O ile rozstanie z Isabel nie nadwyręży dotkliwie budżetu Kaza, o tyle jego druga żona ma powody do zmartwień. Z powodu obrażeń, których doznała w wyniku wypadku, nie może pracować. Porzucona Izabela twierdzi, że nie zawsze tak było i kiedyś radziła sobie świetnie. - Nie żyłam na jego koszt. Zarabiałam bardzo dobrze - przyznała nam.
Teraz alimenty od Kaza mogą okazać się dla niej ostatnią deską ratunku. Isabel sprzyja również prawo.
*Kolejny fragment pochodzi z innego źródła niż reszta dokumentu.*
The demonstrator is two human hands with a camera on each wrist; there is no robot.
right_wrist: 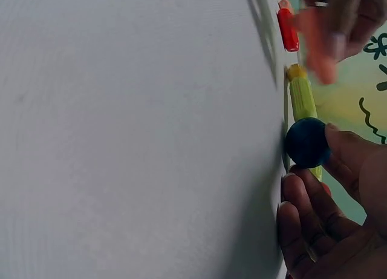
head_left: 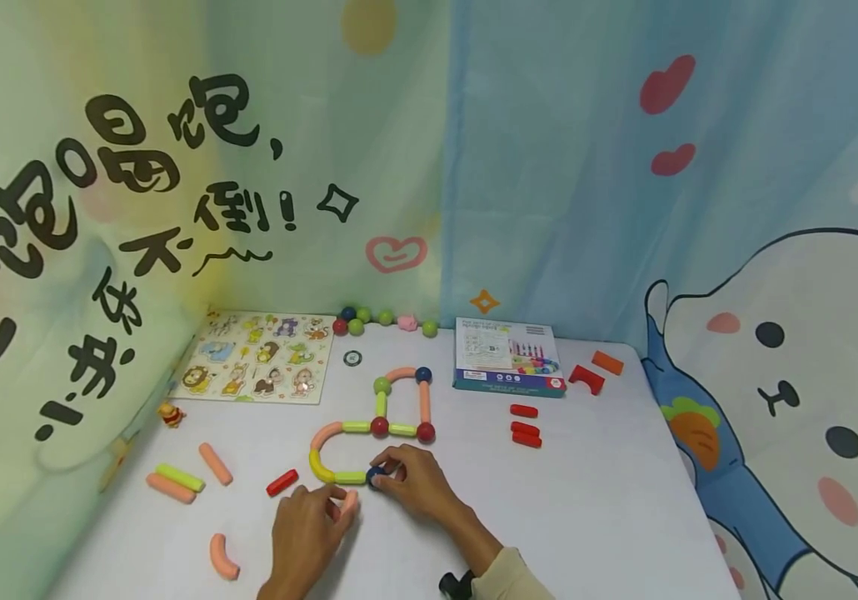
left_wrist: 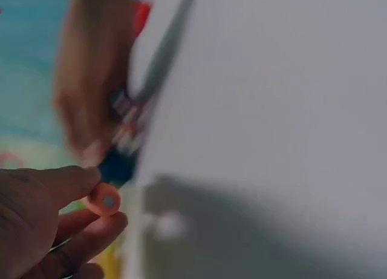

Zgodnie z art. 27 Kodeksu rodzinnego, jedno z małżonków może dochodzić od współmałżonka środków utrzymania.
Jak utrzymują znajomi byłego premiera, Marcinkiewicza stać na alimenty dla Isabel. - Opowiadał mi, że wyciąga w złym miesiącu 40 tys. zł, a w dobrym ponad 100 tys. zł - twierdzi informator ,,Newsweeka". Do podziału jest mieszkanie na warszawskiej Ochocie warte ok. 600 tys. zł. A do tego podobno ogromne oszczędności. Czy Isabel uda się wyciągnąć od Kaza chociaż część tych pieniędzy? Przekonamy się już wkrótce.